I’m going to take the opportunity to briefly discuss how we ought to read in general, and how we ought to respond to points of disagreement.

First, read everything with discernment. Never assume that because an author is a Christian that you can therefore agree blindly with every point he or she makes. It’s extremely rare for me to find a book that I agree with in its entirety. The Bible is God’s Word; everything else is basically opinion, commentary, interpretation, or speculation on it. Whether the author is C.S. Lewis, John Piper, Francis Chan, or even Matt Morton (gasp!), read critically and compare everything to the Scripture.

Second, don’t be too afraid to read sources with conflicting theological views. One of the ways we grow is by reading and understanding the opinions of those who disagree with us as well as of those who agree. C.S. Lewis was a brilliant man and a wonderful writer. His books exalt the Person and character of Jesus and provide some excellent illustrations of the Gospel. I’ve learned a great deal from reading his works, even though I don’t agree with every point he makes. If you feel that reading a particular book will cause you to doubt God’s character or will lead you into sin, then of course don’t read it right now. But as you continue to grow in your faith, it helps to read from a wide variety of sources.
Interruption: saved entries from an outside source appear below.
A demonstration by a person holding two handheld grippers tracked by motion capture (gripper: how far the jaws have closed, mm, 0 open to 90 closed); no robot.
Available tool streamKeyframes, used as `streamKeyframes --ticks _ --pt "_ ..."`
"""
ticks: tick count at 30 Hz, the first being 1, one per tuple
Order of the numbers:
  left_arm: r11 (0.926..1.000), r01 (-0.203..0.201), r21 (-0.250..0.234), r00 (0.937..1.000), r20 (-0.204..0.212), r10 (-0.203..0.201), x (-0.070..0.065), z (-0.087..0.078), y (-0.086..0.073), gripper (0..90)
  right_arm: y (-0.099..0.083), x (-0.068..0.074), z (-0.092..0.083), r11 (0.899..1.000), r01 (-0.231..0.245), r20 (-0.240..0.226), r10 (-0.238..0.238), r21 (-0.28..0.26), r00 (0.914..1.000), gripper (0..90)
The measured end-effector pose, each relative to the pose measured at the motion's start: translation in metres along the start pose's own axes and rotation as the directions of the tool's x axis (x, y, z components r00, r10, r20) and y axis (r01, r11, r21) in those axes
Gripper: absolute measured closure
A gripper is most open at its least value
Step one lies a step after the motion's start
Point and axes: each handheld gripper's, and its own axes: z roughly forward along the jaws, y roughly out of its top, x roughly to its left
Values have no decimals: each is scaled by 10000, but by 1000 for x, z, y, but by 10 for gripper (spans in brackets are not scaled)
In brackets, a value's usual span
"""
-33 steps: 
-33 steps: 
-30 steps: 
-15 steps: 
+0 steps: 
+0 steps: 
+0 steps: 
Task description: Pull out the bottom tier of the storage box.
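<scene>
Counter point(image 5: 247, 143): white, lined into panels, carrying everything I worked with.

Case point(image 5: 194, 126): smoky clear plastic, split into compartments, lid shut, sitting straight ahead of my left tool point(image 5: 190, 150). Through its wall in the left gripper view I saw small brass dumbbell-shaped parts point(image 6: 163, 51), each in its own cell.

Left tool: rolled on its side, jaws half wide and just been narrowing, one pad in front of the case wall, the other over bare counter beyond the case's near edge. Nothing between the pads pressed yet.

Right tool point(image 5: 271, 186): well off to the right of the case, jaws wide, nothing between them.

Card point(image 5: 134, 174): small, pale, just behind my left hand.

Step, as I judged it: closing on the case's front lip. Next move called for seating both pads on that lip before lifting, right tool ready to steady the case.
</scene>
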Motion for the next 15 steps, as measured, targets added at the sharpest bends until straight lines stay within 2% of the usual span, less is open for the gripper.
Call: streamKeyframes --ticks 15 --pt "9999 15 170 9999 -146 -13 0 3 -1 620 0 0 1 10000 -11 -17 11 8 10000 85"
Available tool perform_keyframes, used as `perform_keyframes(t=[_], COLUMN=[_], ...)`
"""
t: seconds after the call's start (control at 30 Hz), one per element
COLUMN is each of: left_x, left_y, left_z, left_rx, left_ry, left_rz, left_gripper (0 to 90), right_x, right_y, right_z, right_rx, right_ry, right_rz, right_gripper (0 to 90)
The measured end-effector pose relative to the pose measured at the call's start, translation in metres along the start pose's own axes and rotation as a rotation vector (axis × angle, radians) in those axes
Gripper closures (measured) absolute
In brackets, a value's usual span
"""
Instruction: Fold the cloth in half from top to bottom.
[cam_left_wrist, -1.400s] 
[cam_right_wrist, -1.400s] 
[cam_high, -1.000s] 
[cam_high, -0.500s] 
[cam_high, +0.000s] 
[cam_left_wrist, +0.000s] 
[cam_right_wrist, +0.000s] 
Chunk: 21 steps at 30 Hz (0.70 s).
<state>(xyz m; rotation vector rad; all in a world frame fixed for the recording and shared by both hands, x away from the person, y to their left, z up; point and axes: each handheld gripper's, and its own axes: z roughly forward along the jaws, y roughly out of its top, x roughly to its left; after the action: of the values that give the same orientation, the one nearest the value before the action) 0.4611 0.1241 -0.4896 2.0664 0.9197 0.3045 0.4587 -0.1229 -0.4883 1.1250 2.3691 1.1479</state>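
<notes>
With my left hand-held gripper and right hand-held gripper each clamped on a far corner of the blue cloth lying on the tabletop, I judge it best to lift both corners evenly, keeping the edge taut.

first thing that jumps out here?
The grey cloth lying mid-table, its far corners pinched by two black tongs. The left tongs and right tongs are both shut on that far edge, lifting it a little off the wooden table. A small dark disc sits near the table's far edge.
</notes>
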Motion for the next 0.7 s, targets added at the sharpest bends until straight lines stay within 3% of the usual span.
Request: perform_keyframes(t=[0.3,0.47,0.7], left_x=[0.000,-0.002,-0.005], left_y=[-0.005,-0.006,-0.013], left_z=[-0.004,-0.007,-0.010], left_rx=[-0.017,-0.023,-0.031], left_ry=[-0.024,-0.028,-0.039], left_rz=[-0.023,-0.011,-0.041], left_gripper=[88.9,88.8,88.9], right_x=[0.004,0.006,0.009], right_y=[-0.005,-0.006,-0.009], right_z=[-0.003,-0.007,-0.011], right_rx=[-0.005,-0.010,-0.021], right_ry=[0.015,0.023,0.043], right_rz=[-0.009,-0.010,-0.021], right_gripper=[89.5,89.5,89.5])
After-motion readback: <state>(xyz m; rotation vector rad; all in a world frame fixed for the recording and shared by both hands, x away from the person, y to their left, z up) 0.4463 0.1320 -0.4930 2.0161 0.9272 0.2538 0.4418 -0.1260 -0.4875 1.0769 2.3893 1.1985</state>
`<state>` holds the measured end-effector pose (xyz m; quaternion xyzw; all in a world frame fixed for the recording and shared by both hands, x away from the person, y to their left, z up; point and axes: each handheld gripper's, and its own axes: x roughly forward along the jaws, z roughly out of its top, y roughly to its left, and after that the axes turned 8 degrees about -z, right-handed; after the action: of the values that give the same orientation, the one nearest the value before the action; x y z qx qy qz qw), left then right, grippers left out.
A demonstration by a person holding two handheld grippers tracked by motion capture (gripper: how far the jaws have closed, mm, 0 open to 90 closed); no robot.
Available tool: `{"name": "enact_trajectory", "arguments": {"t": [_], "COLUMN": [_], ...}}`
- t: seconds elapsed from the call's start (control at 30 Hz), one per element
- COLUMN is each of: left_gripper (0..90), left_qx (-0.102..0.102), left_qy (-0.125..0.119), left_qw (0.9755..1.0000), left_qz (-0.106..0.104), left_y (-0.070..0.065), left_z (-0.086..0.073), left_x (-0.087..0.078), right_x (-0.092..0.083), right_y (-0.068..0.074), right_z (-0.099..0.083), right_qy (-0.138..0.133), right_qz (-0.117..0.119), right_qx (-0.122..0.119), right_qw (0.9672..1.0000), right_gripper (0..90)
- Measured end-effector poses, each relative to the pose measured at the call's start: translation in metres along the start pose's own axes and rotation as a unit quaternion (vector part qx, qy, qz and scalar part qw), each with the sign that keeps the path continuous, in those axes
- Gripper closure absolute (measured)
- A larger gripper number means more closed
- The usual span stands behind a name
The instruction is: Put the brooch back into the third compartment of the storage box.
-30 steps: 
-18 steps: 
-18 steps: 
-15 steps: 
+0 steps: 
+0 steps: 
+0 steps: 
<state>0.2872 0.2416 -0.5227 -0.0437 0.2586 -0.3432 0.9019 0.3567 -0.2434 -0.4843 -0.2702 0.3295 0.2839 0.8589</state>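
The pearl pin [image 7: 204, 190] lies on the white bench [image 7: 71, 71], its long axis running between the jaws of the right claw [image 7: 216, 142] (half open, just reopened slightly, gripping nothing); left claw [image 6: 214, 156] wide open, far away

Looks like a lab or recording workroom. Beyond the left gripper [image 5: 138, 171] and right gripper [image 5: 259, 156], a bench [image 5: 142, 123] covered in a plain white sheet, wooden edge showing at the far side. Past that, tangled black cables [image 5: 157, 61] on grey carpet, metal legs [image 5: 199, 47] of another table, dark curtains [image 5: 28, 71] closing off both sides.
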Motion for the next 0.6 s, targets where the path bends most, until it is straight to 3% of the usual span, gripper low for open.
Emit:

Third, recognize what is central to the faith and what is up for discussion. For example, the writings of Joseph Smith clearly deny the full deity of Christ — that’s heresy. A heretic is a person who holds beliefs that are outside the historical boundaries of Christianity. Usually that’s determined by looking at the universally accepted creeds, like the Nicene Creed, the Creed of Chalcedon, and the Apostle’s Creed. The deity of Christ, the resurrection of Christ, and the Trinity are good examples of non-negotiable articles of the Faith. On the other hand, the specific mechanism by which faith operates to bring a person to salvation has not traditionally been a point of separation between believers and unbelievers. So while I strongly disagree with the perspective of inclusivism, I don’t call Lewis a heretic for holding it. I can say I think he’s wrong, but not that he’s heretical in the way that word is usually defined.

Finally, don’t be afraid to draw firm conclusions from the Scripture. Always express your opinions with grace and tact, but don’t shy away from speaking the truth as you read it in the Bible. Inclusivism and exclusivism cannot both be correct — somebody is right and somebody is wrong. That shouldn’t trouble us too much, since no human being has a full understanding of God’s Word or His character. The existence of differing viewpoints does not call into question God’s character, but instead highlights the limited capacities we have as human beings. So do not be afraid to carefully research, land on a position, and teach it graciously and firmly. (Just remember the third point in this post as you do so).

Question: How do you deal with the issue of Christians who disagree with your theology? Do you have any other suggestions?